* TASK DESCRIPTION *
Your task is to copy the stretch of lines in the records below that begins with the line containing "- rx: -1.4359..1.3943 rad" and ends with the line containing "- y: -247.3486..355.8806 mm", exactly as written, with nothing added.

Records from a collection
━━━━━━━━

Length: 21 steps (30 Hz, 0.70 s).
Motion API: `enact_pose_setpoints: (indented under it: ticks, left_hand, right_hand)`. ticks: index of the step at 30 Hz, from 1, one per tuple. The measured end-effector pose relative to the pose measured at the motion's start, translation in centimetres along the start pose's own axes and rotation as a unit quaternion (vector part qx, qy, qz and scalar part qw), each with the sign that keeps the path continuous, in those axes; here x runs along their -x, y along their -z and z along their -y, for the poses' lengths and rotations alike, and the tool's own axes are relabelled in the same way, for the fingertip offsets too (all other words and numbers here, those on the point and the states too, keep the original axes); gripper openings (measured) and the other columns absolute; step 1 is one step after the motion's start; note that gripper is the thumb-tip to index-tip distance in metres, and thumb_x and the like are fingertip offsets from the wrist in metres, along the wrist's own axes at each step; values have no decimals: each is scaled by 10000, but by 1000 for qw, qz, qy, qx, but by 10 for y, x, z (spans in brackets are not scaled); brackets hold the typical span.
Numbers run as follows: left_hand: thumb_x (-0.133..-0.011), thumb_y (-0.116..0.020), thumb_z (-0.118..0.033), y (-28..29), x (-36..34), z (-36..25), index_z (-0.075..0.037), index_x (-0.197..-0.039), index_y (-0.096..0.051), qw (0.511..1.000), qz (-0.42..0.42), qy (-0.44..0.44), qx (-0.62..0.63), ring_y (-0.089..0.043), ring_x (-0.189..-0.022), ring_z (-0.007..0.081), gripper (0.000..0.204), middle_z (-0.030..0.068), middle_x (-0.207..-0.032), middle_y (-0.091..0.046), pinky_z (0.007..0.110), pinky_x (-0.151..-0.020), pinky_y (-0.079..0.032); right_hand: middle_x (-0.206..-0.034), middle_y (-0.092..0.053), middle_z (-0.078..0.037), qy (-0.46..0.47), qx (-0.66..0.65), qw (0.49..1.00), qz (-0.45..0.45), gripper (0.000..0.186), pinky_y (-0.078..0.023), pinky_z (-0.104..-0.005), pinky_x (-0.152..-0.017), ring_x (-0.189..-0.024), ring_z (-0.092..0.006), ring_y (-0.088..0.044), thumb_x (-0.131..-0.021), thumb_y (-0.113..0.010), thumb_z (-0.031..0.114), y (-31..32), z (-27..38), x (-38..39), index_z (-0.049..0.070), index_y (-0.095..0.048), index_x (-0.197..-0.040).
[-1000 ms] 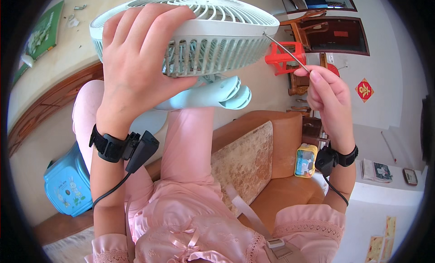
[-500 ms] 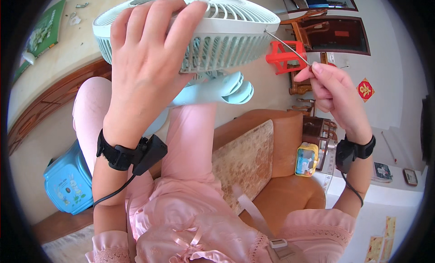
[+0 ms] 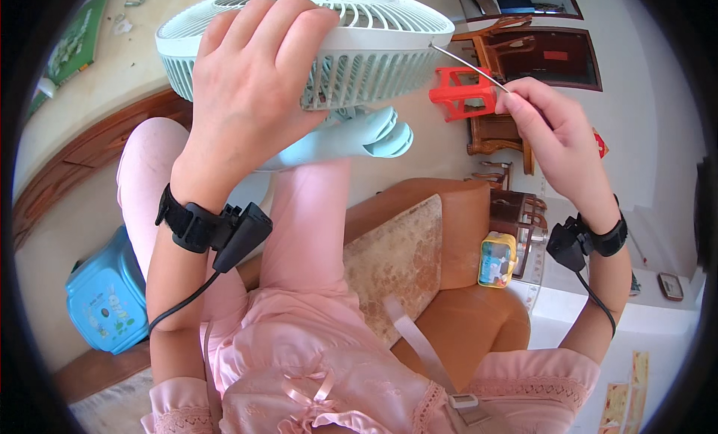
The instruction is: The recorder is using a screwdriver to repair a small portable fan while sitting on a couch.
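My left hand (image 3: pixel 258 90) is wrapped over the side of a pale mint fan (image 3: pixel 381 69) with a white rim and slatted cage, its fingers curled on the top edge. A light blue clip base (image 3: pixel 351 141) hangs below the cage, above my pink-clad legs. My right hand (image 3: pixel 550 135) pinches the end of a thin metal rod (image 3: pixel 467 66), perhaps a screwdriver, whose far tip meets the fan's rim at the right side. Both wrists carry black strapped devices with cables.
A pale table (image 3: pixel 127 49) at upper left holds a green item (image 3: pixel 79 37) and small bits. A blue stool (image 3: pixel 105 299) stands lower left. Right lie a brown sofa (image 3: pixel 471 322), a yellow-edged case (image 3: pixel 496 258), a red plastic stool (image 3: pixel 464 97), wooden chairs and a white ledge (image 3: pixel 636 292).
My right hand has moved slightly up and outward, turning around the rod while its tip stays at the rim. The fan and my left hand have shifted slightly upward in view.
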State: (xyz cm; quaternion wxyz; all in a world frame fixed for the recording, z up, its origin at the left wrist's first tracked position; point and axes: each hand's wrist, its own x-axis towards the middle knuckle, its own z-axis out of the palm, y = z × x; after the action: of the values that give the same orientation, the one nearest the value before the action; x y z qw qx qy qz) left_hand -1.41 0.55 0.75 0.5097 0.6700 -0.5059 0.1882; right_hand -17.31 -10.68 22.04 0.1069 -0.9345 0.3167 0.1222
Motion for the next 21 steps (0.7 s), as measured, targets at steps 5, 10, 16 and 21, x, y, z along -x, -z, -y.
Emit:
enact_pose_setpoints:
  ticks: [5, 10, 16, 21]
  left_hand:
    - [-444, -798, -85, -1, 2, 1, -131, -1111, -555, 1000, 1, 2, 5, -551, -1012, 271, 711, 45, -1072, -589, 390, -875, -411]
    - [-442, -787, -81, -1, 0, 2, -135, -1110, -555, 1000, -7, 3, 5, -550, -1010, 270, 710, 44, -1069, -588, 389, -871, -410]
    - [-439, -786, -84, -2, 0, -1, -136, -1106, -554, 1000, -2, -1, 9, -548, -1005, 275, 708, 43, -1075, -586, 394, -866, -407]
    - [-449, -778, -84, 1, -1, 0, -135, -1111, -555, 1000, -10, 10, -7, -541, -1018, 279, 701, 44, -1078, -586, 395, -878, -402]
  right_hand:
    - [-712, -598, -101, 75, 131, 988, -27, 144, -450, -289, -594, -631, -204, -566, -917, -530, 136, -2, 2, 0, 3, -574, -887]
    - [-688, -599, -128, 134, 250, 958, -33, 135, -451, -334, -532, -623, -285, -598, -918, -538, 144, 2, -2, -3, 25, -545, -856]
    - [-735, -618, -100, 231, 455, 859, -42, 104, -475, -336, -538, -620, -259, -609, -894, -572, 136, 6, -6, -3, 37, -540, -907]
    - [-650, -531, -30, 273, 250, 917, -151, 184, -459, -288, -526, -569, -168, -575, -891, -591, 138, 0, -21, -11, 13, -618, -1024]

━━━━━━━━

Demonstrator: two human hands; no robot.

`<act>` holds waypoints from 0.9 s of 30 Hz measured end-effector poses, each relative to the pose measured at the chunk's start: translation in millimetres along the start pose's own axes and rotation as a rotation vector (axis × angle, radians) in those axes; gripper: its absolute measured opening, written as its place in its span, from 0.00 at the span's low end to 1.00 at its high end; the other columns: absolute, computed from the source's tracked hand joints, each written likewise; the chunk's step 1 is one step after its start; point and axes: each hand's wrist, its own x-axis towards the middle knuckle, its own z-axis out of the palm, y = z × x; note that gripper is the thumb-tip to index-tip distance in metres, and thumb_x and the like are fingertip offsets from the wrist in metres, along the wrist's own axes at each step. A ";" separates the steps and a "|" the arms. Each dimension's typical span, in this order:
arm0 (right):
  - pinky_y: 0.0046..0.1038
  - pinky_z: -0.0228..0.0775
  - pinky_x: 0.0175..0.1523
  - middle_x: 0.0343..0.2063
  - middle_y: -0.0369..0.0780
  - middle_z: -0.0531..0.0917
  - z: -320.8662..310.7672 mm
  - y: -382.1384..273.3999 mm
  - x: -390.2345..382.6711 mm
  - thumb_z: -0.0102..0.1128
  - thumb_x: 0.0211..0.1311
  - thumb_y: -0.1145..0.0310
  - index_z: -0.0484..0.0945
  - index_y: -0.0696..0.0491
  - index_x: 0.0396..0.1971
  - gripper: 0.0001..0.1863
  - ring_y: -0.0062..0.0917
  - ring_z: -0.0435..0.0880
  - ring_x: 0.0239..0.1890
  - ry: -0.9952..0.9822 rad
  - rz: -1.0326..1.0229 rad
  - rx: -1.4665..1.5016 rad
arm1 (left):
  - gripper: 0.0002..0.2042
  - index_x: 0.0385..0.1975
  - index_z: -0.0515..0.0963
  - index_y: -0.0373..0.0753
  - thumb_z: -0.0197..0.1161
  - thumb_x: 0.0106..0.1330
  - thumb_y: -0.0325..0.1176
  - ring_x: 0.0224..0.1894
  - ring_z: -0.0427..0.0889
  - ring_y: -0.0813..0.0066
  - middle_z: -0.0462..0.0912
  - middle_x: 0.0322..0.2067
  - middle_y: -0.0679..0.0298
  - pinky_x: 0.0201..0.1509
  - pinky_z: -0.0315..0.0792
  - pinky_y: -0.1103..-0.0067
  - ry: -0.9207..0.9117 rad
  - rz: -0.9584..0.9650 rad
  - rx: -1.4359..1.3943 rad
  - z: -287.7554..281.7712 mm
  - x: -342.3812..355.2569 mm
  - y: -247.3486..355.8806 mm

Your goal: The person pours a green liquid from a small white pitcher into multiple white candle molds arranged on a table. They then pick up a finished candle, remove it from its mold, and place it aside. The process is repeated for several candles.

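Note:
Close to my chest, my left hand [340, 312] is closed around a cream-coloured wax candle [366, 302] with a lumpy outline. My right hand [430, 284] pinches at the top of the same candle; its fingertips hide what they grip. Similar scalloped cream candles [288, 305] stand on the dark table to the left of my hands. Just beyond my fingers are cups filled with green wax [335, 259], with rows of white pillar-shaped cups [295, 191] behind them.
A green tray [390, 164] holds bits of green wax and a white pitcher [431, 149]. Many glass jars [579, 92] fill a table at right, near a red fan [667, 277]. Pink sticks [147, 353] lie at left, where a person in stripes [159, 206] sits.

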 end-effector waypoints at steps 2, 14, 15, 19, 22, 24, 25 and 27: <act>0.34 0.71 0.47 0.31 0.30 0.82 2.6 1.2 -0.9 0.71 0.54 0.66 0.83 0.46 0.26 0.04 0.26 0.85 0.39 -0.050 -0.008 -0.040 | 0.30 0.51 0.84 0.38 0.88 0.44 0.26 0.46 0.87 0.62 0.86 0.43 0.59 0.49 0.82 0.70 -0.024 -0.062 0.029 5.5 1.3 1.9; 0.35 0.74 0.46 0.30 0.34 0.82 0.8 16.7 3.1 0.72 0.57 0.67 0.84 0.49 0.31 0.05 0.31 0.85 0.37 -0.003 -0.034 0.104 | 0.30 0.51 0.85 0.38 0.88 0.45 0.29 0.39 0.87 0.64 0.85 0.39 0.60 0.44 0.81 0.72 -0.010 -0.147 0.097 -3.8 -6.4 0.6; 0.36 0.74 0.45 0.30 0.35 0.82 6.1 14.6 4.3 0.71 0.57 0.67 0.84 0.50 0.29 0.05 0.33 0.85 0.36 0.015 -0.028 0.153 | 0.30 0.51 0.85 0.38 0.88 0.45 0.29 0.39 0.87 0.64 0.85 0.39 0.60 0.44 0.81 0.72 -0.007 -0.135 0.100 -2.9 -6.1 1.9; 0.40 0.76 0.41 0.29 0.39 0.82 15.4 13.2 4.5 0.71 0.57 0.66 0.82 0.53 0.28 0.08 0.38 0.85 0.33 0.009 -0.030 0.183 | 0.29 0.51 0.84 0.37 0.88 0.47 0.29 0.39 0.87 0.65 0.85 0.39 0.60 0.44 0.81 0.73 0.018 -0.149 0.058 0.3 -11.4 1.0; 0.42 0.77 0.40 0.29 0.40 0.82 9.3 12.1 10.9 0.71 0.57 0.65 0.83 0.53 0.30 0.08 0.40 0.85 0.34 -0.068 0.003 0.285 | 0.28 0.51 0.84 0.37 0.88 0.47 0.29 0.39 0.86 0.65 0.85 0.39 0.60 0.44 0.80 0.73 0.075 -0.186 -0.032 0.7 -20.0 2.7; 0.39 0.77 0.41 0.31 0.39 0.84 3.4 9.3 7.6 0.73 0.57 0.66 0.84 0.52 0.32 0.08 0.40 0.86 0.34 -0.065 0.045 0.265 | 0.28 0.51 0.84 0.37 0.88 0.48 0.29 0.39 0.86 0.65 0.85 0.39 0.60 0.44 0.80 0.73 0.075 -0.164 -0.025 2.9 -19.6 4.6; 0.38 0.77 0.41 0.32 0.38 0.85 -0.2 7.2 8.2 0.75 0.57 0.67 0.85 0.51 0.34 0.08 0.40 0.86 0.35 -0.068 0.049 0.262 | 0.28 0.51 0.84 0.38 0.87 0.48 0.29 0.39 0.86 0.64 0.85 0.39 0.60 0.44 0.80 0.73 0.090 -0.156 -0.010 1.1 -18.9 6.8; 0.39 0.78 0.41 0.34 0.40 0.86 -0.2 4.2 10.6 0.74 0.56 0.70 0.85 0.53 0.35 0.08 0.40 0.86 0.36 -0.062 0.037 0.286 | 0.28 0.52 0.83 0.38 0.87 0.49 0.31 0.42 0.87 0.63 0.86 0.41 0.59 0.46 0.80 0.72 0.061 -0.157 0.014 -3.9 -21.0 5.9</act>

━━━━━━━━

* SOLVED PROBLEM *
  - rx: -1.4359..1.3943 rad
  - z: -287.7554..281.7712 mm
  - x: -342.3812..355.2569 mm
  - y: -247.3486..355.8806 mm

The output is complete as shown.